Je me suis retourné pour voir qui avait parlé, et c’était le colonel Sherburn. Il se tenait là, parfaitement immobile dans la rue, et il avait un pistolet à la main – il ne visait pas, mais il dirigeait les deux canons vers le ciel. Au même moment, je vois une jeune fille arriver en courant, accompagnée par deux personnes. Boggs et les deux hommes se retournent, pour voir qui avait appelé et, quand ils ont vu le pistolet, les hommes se sont jetés sur le côté, et le pistolet s’est lentement et méthodiquement abaissé jusqu’à l’horizontale – les deux canons étaient armés. Boggs lance ses deux bras vers le ciel et dit : « Oh Seigneur, ne tirez pas ! » Bang ! du premier canon, et il part en arrière en titubant, ses deux mains griffant l’air – bang ! du second canon, et il part à la renverse sur le sol, lourd, d’un seul bloc, les deux bras tendus. Cette jeune fille s’est précipitée en criant et elle se jette sur son père en pleurant et en hurlant : « Oh, il l’a tué, il l’a tué ! » La foule s’est refermée sur eux, et les gens se pressaient, épaule contre épaule, tendant le cou, essayant de voir, et les gens à l’intérieur du cercle tentaient de les repousser et criaient : « En arrière, en arrière ! laissez-lui de l’air, laissez-lui de l’air ! »
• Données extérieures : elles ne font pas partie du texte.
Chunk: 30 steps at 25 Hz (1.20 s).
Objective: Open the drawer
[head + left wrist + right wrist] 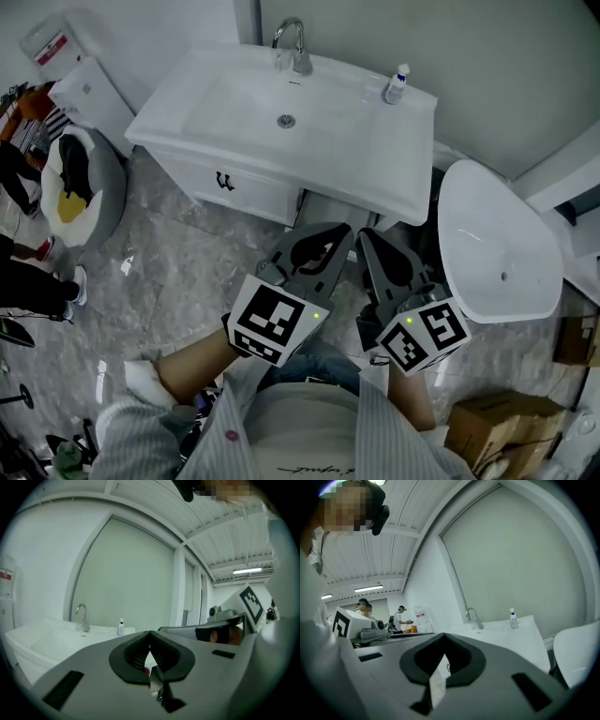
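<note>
The drawer sits in the front of the white vanity unit at the upper centre of the head view, just under the basin with its chrome faucet and a small pump bottle on the right end of the counter. Its front looks flush with the cabinet, so it reads as fully closed. A small dark handle is fixed near the left part of the drawer front.

The left gripper and the right gripper hang side by side in the lower centre of the head view. Both point toward the vanity and both are well apart from the drawer. In each gripper's own view the jaw tips meet at the top of the dark pads and only a thin teardrop gap shows below. Both are closed, with nothing between the jaws.

The drawer front looks like a rigid, smooth, glossy panel, probably too slick and flat for the jaws to grip anywhere on its face. The handle is the one sensible hold. It appears thin and stiff, so a gripper would have to open, slip a jaw behind or around it, and close firmly. The drawer likely slides on runners with some initial resistance, and a straight pull toward the lower frame should suit it. The unit may be free-standing, so a sharp tug could shift it.
</note>
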Each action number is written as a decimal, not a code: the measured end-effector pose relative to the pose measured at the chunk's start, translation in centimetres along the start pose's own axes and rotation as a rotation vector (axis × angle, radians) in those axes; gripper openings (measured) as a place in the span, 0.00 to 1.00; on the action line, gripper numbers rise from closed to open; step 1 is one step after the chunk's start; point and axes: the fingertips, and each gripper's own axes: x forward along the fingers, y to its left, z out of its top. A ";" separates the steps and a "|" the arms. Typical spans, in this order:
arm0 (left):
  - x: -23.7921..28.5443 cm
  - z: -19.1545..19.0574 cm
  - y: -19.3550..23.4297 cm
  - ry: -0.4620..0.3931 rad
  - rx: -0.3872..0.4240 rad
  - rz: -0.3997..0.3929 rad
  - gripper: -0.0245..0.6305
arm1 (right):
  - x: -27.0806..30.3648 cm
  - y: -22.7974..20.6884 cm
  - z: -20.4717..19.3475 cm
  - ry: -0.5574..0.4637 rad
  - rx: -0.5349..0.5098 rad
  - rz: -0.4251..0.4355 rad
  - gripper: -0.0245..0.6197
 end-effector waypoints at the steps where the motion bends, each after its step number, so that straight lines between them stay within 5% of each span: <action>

Le colonel Sherburn a jeté son pistolet par terre, a pivoté sur ses talons et s’est éloigné.
Ils ont emporté Boggs jusqu’à une petite épicerie, la foule suivant toujours en groupe compact, comme avant, et toute la ville suivait, et je me suis dépêché et j’ai trouvé une bonne place à la fenêtre, et j’étais tout près de lui, je voyais très bien à l’intérieur. Ils l’ont étendu sur le sol, ont posé une grosse Bible sous sa tête, en ont ouvert une autre qu’ils ont installée sur sa poitrine – mais ils ont d’abord déchiré sa chemise, et j’ai vu là où une des balles avait pénétré. Il a respiré péniblement une dizaine de fois, sa poitrine soulevait la Bible quand il inspirait, et la laissait retomber quand il expirait – et après ça, il n’a plus bougé ; il était mort. Alors ils ont arraché sa fille de son corps, elle hurlait et pleurait, et ils l’ont emmenée. Elle devait avoir seize ans, l’air très douce et gentille, mais terriblement pâle et effrayée.
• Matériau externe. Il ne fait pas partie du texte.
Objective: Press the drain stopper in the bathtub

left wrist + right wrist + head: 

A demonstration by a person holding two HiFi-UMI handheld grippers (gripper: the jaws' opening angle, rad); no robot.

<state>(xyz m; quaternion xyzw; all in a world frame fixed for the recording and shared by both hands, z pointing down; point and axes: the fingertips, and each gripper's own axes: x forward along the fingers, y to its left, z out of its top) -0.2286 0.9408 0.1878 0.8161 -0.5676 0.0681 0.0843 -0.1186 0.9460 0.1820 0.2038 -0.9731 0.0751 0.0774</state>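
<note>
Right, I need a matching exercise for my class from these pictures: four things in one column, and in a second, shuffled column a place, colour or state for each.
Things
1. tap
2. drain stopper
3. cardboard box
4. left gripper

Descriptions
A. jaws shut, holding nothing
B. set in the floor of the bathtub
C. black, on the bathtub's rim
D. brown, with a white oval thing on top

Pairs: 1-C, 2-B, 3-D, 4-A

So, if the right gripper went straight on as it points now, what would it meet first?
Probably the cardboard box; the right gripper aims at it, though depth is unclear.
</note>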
Eh bien, toute la ville s’est bientôt retrouvée là, les gens poussaient et jouaient des coudes et se faufilaient pour atteindre la fenêtre et jeter un coup d’œil mais les gens qui avaient les bonnes places voulaient pas les abandonner et ceux qui étaient à l’arrière n’arrêtaient pas de dire : « Eh, dites donc, vous avez assez regardé, vous là-bas ; c’est pas normal et c’est pas juste que vous restez là tout le temps, sans jamais donner leur chance aux autres ; on a tous les mêmes droits que vous. »
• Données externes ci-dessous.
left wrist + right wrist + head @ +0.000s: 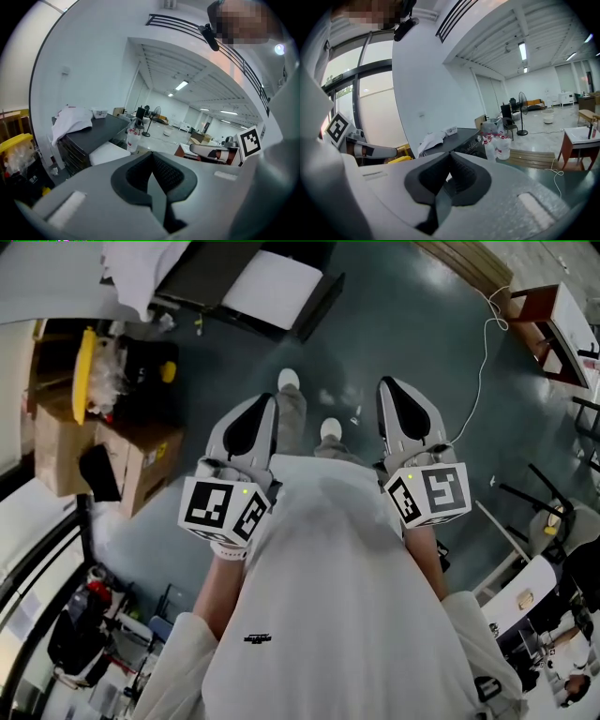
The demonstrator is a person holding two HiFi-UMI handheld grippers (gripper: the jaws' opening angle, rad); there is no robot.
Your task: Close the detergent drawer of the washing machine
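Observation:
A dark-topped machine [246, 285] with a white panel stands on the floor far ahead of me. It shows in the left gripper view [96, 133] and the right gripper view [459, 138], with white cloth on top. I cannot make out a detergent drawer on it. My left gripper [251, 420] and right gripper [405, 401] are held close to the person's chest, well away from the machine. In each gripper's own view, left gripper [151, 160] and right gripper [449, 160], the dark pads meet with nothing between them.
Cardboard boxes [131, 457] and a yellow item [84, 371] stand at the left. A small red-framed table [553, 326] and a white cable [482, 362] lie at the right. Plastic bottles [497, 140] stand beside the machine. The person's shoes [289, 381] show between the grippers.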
Il y avait un vrai tohu-bohu, alors je me suis écarté de la foule, en me disant qu’il allait peut-être y avoir du grabuge. Les rues étaient pleines et tout le monde était excité. Tous ceux qui avaient été témoins des coups de feu expliquaient ce qui s’était passé, et il y avait une masse de gens rassemblés autour de chacun des témoins, tous à tendre le cou et à écouter. Un grand type efflanqué aux cheveux longs avec un chapeau en fourrure blanche comme un tuyau de poêle posé à l’arriére de son crâne et une canne au pommeau tordu, dessinait sur le sol l’endroit où s’était trouvé Boggs, et celui où s’était trouvé Sherburn, et les gens le suivaient d’un endroit à l’autre et regardaient tout ce qu’il faisait, et ils hochaient la tête pour montrer qu’ils avaient compris, et ils se penchaient un peu en avant, posaient leurs mains sur leurs cuisses pour le regarder marquer les endroits par terre avec sa canne ; et puis il s’est redressé, tout raide, là où Sherburn s’était tenu, le visage tendu, le bord de son chapeau incliné sur ses yeux, et il a crié : « Boggs ! », et puis il a lentement abaissé sa canne jusqu’à l’horizontale et voilà qu’il fait « Bang ! », titube en arrière, fait « Bang ! » de nouveau, et tombe de tout son long par terre. Les gens qui avaient vu la chose ont dit que c’était parfait ; ont dit que c’était exactement comme ça que ça s’était passé. Alors une douzaine d’hommes au moins ont sorti leur bouteille et lui ont donné à boire.
Eh bien au bout de quelque temps, quelqu’un a dit qu’il faudrait lyncher Sherburn. Au bout d’une minute, tout le monde le disait ; et les voilà partis, excités et hurlants, arrachant toutes les cordes à linge en chemin, pour aller le pendre.